L’Italia non sparirà nella dissoluzione. Al contrario, l’Italia del linguaggio univoco ha risposto molto bene alle politiche di stato disegnate durante il fascismo, a Mussolini interessava unificare il linguaggio affinché tutta la popolazione comprendesse sia i suoi ordini che la sua propaganda. Poi si mantenne, perché è sempre più difficile governare nella moltiplicità, nella diversità.
Fino a qualche anno fa, la musica e la letteratura napoletana era disprezzata nel resto d’Italia. Uno dei peccati di Napoli, tra i tanti suoi peccati, era stato quello di volersi tenere stretto il dialetto (sintomo innegabile del fatto che la scolarizzazione, al sud, per semplice effetto della povertà e delle difficili condizioni di vita, non fu tanto severa ed efficace come nel resto d’Italia).
Io ho vissuto vari mesi a Milano. Milano, oltre ad essere uno dei centri culturali più importanti d’Italia, è un’immensa città di immigrati; basta camminare per le sue strade, per i suoi quartieri, per rendersene conto. Io non sono un grande conoscitore della lingua italiana, a tentoni vado scoprendo ogni giorno qualcosa di più. Non ho fortuna con la letteratura che trovo su Milano, sembra essere stata scritta tutta dall’interno di uno di quei magici palazzoni della Milano-bene. Non si vivono le lingue degli immigrati qui, in questa letteratura. È una letteratura di pretesa, colta, intelligente, ordinata secondo gli ultimi parametri della letteratura in lingua inglese.

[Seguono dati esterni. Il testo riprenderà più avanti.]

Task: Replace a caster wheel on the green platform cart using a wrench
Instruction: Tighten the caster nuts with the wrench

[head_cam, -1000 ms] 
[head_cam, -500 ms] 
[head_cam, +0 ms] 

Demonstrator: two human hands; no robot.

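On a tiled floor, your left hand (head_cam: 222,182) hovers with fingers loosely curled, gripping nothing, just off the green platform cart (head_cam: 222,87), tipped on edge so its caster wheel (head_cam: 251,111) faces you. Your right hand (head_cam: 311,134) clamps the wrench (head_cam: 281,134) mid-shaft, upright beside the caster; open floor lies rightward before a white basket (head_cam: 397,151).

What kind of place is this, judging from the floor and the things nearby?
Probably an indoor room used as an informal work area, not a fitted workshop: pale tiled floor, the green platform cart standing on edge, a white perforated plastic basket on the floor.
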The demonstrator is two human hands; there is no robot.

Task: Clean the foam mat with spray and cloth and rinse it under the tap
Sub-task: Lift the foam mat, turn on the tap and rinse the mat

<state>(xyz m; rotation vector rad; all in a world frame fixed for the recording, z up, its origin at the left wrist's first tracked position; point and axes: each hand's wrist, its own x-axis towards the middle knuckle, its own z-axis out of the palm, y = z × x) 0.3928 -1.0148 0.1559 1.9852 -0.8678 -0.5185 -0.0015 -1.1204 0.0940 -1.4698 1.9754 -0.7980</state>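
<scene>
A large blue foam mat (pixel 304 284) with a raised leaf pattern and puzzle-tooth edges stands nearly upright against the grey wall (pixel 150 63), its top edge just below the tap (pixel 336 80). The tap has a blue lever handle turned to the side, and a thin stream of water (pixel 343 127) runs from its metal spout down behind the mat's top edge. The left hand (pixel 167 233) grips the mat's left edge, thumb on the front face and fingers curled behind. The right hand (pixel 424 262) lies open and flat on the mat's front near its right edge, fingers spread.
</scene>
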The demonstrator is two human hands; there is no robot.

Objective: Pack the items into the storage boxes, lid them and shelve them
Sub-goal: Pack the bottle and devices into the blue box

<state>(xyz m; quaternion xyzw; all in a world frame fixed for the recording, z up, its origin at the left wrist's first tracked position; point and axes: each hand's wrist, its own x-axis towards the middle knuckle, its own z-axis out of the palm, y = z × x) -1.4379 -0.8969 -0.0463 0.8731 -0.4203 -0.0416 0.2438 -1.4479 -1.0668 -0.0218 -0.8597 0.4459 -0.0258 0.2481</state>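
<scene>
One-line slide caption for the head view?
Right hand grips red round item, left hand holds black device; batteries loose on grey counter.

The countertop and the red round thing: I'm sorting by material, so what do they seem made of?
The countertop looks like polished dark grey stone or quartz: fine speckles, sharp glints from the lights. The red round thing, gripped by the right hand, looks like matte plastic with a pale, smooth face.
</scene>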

Fatto per me incredibile, ai suoi autori sembra non interessi registrare il sisma e le implosioni che accadono all’interno della loro stessa lingua e nelle medesime strade in cui essi vivono, ogni giorno. E nei loro bar e nelle loro stazioni, ogni giorno. È nondimeno probabile che ci sia molta letteratura alla quale importa, e semplicemente io non abbia ancora avuto la fortuna di incontrarla.
Questa Italia che vivete voi oggi è unica, unica rispetto a se stessa, abbiate coscienza di questo, è unica rispetto alla sua stessa storia. E forse siete proprio voi quelli che devono trovare il modo di raccontarla, in tutta la sua violenta, interminabile e impudica diversità.